Néanmoins, j’ai commencé à lui faire confiance et à m’arrêter à la gare juste pour être près de lui et sentir sa chaleur et son approbation. Sa porte était toujours ouverte pour moi, au sens propre comme au sens figuré. Bientôt, nous avons discuté de la façon dont je pourrais avoir un rôle permanent dans l’émission. C’est alors que l’officier Clemmons a été présenté, et lui et moi en avons discuté.
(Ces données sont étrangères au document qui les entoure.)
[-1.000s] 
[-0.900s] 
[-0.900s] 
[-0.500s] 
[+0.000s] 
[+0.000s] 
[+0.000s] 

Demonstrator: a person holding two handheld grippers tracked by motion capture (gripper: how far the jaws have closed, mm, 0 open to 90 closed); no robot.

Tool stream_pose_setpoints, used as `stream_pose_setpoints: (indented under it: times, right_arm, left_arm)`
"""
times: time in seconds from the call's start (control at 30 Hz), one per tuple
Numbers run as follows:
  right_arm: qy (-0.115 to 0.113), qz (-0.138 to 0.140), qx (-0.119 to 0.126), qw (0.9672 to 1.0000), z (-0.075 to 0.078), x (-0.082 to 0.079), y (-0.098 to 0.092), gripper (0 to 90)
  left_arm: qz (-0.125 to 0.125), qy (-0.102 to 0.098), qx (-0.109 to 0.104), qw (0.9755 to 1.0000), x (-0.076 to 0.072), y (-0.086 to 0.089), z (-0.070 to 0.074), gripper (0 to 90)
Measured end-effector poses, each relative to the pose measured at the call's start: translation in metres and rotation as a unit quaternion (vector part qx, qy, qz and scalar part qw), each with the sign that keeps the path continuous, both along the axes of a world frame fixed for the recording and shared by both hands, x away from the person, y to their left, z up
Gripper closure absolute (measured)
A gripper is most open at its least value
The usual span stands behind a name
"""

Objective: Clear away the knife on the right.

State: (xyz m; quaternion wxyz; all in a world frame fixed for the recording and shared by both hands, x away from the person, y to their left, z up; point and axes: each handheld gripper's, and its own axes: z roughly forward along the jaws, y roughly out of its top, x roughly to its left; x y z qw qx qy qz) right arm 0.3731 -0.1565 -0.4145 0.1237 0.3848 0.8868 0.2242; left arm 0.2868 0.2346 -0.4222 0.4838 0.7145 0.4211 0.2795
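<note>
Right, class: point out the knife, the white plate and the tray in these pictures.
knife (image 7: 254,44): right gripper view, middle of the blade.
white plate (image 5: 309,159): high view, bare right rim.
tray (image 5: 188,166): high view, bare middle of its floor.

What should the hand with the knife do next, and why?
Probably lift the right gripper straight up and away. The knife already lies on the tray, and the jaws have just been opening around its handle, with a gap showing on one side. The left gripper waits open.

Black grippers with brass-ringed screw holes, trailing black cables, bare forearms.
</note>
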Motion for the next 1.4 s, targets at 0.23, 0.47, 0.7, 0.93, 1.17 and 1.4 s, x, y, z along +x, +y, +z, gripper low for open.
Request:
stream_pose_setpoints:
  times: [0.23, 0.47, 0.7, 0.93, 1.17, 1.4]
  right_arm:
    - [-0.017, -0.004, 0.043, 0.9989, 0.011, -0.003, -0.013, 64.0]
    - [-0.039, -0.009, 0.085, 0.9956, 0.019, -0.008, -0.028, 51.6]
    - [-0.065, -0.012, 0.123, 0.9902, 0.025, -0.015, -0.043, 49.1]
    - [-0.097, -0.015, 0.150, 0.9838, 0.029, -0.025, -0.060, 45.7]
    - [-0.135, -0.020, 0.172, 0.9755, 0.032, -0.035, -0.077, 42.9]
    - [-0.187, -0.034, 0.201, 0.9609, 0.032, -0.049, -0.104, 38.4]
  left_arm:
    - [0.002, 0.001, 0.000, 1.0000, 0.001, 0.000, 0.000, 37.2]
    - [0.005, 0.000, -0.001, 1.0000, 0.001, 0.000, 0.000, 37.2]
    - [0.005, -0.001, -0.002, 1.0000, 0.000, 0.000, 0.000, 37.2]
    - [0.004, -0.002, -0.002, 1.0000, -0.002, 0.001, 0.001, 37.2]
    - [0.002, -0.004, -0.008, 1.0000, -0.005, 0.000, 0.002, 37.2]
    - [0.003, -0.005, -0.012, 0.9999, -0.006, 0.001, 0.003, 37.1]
Nous avons parlé de la façon dont je voyais le policier dans le ghetto noir et de la façon dont les jeunes enfants devraient pouvoir se tourner vers eux pour obtenir de l’aide en cas de crise. Plusieurs autres membres de l’équipe ont participé à la discussion : M. McFeely, Mme Grenouille et le révérend Bob Barker. Je me suis sentie dépassée. Je n’avais aucune idée de ce dans quoi je m’embarquais.

À mon avis, jouer un policier pour une émission de télévision pour enfants signifiait bien plus que revêtir un uniforme. Dès mes premières années, ma relation avec les policiers en uniforme avait été compliquée, et je savais qu’ils n’étaient pas les meilleurs amis pour un garçon noir américain. Tout au long du collège et du lycée, j’ai entendu des histoires croustillantes de mes camarades noirs ayant eu des altercations traumatisantes avec des policiers en uniforme. Ces rencontres ne se terminaient presque jamais de manière positive, qu’ils soient dans le vrai ou dans le faux.

Alors que je partageais ces expériences avec Fred, je voulais m’assurer qu’il comprenait la difficulté d’incarner un rôle de cette gravité en permanence. C’était comme marcher sur une corde raide sans filet de sécurité. C’était un fardeau qu’il n’appréciait peut-être pas à sa juste valeur, en tant que Blanc plein de droits. Même si j’étais prêt à relever le défi initial, il serait peut-être encore plus important que je puisse jouer d’autres rôles de temps en temps pour soulager le stress et la tension inhérents à la relation historique du policier avec la communauté noire. Jouer régulièrement le rôle d’un policier représenterait un défi monumental pour quelqu’un de ma nature et de mes origines.